Fourth Quarter Ended December 31, 2015 (unaudited)

 

Financial Results (GAAP Basis)

 

Total revenues for the fourth quarter of 2015 were $108.7 million, compared with $53.3 million for the same period in 2014. Net product sales of Makena were $67.4 million in the fourth quarter of 2015, compared with $22.5 million(4) in the same period last year. Sales of Feraheme and MuGard totaled $23.5 million in the fourth quarter of 2015, compared with $24.5 million in the fourth quarter of 2014, which included a favorable $1.8 million release of product return reserves. Service revenue from CBR totaled $17.0 million in the fourth quarter of 2015.

 

Total costs and expenses for the fourth quarter of 2015 were $86.1 million, compared with $56.6 million for the same period in 2014. The increase in costs and expenses was primarily due to higher costs associated with managing the company’s expanded portfolio and infrastructure following the acquisitions of Lumara Health in November 2014 and CBR in August 2015.

 

The company reported operating income of $22.7 million and net income of $7.2 million, or $0.21 per basic share and $0.20 per diluted share, for the fourth quarter of 2015, compared with an operating loss of $3.4 million and net income of $143.0 million, or $5.98 per basic share and $4.67 per diluted share, for the same period in 2014. In the fourth quarter of 2014, the company recognized a non-cash income tax benefit of $153.2 million associated with the release of reserves on certain tax attributes (i.e., net operating losses) as a result of the Lumara Health transaction.

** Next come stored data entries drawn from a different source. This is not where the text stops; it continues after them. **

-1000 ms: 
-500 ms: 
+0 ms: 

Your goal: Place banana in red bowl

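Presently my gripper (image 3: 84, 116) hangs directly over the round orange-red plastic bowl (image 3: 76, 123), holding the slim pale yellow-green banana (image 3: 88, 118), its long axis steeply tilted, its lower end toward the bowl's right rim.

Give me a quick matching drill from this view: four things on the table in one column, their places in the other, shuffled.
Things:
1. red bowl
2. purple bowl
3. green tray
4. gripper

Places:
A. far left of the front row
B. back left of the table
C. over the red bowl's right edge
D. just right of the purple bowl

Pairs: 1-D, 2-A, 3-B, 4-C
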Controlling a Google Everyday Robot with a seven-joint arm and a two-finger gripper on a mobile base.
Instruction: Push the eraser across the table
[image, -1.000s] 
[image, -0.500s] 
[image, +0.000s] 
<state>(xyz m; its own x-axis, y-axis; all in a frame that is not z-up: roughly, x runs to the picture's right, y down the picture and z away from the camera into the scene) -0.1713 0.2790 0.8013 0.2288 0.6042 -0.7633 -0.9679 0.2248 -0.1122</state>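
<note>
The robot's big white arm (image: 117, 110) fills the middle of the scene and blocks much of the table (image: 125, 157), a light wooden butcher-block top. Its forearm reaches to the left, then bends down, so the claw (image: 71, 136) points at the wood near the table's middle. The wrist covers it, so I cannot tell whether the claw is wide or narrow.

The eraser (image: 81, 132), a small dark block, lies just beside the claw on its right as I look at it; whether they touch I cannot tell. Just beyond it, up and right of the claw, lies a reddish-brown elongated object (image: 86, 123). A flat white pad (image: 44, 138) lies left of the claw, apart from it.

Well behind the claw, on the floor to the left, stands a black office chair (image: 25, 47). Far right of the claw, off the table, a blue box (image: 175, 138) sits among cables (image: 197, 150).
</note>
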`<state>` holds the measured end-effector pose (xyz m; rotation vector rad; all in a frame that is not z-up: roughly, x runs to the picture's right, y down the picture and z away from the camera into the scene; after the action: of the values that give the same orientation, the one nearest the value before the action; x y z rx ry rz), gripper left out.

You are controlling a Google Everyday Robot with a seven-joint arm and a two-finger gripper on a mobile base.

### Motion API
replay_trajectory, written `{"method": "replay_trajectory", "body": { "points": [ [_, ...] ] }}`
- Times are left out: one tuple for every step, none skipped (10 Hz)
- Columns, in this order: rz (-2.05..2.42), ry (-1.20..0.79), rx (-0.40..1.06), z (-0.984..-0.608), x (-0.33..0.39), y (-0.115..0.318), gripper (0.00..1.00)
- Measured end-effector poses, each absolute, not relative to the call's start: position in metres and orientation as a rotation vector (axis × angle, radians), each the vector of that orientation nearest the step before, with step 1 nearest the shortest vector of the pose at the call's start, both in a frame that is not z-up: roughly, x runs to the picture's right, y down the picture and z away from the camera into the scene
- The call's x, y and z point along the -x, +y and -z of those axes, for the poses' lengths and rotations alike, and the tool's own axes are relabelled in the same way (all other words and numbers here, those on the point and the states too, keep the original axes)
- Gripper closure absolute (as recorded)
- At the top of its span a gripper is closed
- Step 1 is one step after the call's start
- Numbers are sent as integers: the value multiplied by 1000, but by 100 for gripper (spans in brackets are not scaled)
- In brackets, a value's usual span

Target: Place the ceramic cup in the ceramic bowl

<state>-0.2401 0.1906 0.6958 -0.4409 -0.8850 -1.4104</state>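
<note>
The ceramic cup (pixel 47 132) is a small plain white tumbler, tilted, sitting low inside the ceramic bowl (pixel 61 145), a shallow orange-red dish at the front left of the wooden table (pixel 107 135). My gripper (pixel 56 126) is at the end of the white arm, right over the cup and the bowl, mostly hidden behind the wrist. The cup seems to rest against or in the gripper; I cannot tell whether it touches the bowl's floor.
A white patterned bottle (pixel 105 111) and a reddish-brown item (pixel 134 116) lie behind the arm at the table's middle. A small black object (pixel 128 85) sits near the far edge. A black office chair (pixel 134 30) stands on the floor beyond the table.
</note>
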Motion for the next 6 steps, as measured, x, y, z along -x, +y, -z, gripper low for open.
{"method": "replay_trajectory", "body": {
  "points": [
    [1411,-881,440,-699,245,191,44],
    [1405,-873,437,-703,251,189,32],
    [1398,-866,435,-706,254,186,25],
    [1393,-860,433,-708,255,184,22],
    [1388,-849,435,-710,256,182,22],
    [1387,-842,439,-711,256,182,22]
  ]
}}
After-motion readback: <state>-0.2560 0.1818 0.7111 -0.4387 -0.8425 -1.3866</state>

The weighted average diluted shares used in calculating diluted net income per share in 2015 and 2014 followed the if-converted method of accounting for the convertible debt.

 

Financial Results (Non-GAAP Basis)(1),(5)

 

Non-GAAP revenues totaled $120.6 million, up from $51.0 million in the fourth quarter of 2014. Non-GAAP CBR revenue totaled $28.8 million in the fourth quarter of 2015. The difference between GAAP and non-GAAP revenue for CBR represents purchase accounting adjustments related to deferred revenue.

 

Total costs and expenses on a non-GAAP basis totaled $59.2 million resulting in a gross margin of 92% and adjusted EBITDA margin of 51% for the fourth quarter of 2015. This compares to costs and expenses of $36.4 million in the same period of 2014, which resulted in a gross margin of 89% and adjusted EBITDA margin of 29%. Non-GAAP adjusted EBITDA for the fourth quarter of 2015 was $61.3 million, compared with $14.5 million for the same period in 2014.

 


(3)  Excludes a favorable $1.8 MM release of product return reserves in 2014.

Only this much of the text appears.